It’s not hard to tell that the image below shows three different things: a bird, a dog, and a horse. But to a machine learning algorithm, all three might the same thing: a small white box with a black contour.
This example portrays one of the dangerous characteristics of machine learning models, which can be exploited to force them into misclassifying data. (In reality, the box could be much smaller; I’ve enlarged it here for visibility.)
This is an example of data poisoning, a special type of adversarial attack, a series of techniques that target the behavior of machine learning and deep learning models.
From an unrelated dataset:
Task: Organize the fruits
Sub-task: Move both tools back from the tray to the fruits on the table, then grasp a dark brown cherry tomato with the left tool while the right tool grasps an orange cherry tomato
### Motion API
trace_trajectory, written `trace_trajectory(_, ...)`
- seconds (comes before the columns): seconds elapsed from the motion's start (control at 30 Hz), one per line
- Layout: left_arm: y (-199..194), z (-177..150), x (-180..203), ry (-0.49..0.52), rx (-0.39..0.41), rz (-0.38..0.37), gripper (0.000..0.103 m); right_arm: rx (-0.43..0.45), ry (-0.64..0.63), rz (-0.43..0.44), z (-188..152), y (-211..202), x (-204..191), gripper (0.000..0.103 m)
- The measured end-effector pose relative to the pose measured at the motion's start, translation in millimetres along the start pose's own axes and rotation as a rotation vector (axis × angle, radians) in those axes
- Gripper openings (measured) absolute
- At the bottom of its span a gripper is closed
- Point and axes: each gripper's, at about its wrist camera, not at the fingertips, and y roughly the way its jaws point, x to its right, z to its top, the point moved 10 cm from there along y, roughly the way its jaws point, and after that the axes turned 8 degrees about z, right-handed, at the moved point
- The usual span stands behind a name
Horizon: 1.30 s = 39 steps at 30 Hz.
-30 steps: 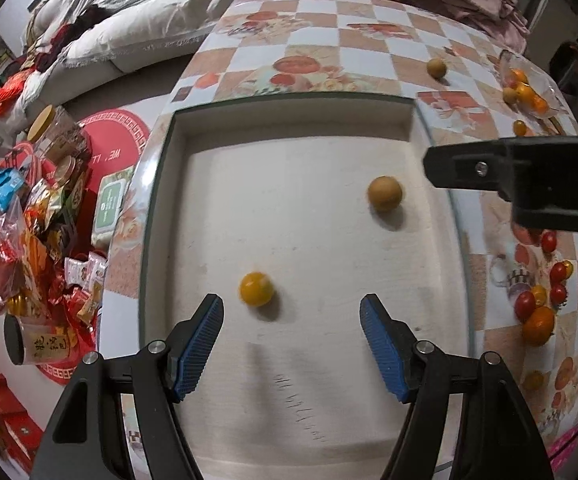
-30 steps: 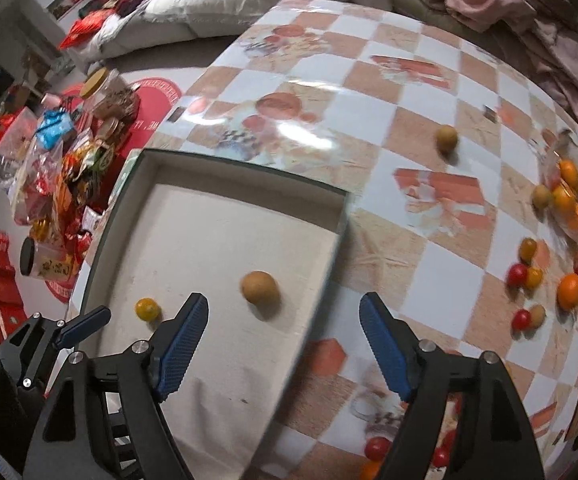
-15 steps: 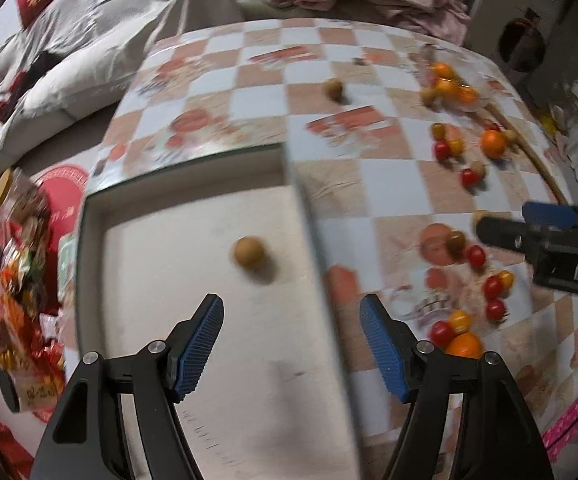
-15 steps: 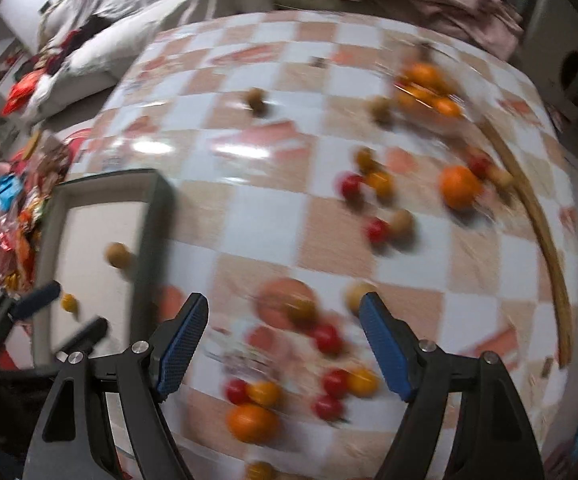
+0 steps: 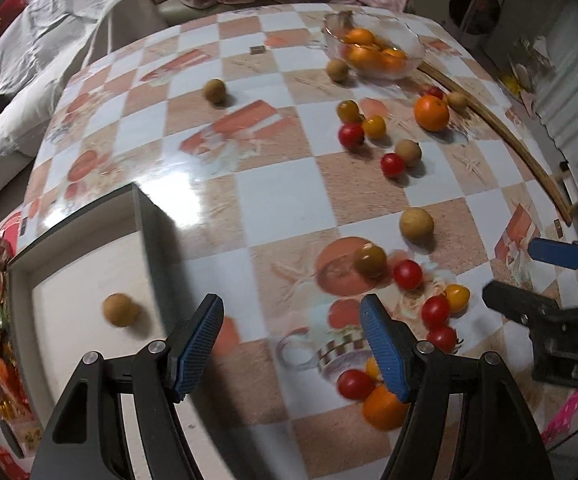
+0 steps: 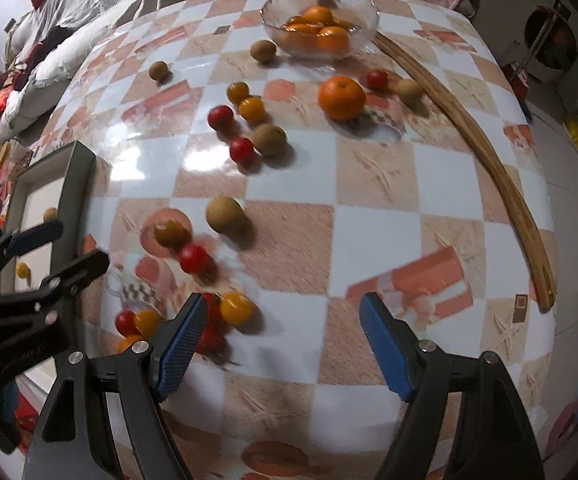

If applied successfully, data poisoning can provide malicious actors backdoor access to machine learning models and enable them to bypass systems controlled by artificial intelligence algorithms.
What the machine learns
The wonder of machine learning is its ability to perform tasks that can’t be represented by hard rules. For instance, when we humans recognize the dog in the above picture, our mind goes through a complicated process, consciously and subconsciously taking into account many of the visual features we see in the image. Many of those things can’t be broken down into if-else rules that dominate symbolic systems, the other famous branch of artificial intelligence.
Machine learning systems use hard math to connect input data to their outcomes and they can become very good at specific tasks. In some cases, they can even outperform humans.
Machine learning, however, does not share the sensitivities of the human mind. Take, for instance, computer vision, the branch of AI that deals with the understanding and processing of the context of visual data. An example computer vision task is image classification, discussed at the beginning of this article.
Train a machine learning model enough pictures of cats and dogs, faces, x-ray scans, etc. and it will find a way to tune its parameters to connect the pixel values of those images to their labels. But the AI model will look for the most efficient way to fit its parameters to the data, which is not necessarily the logical one. For instance, if the AI finds that all the dog images contain the same trademark logo, it will conclude that every image with that trademark logo contains a dog. Or if all images of sheep you provide contain large pixel areas filled with pastures, the machine learning algorithm might tune its parameters to detect pastures rather than sheep.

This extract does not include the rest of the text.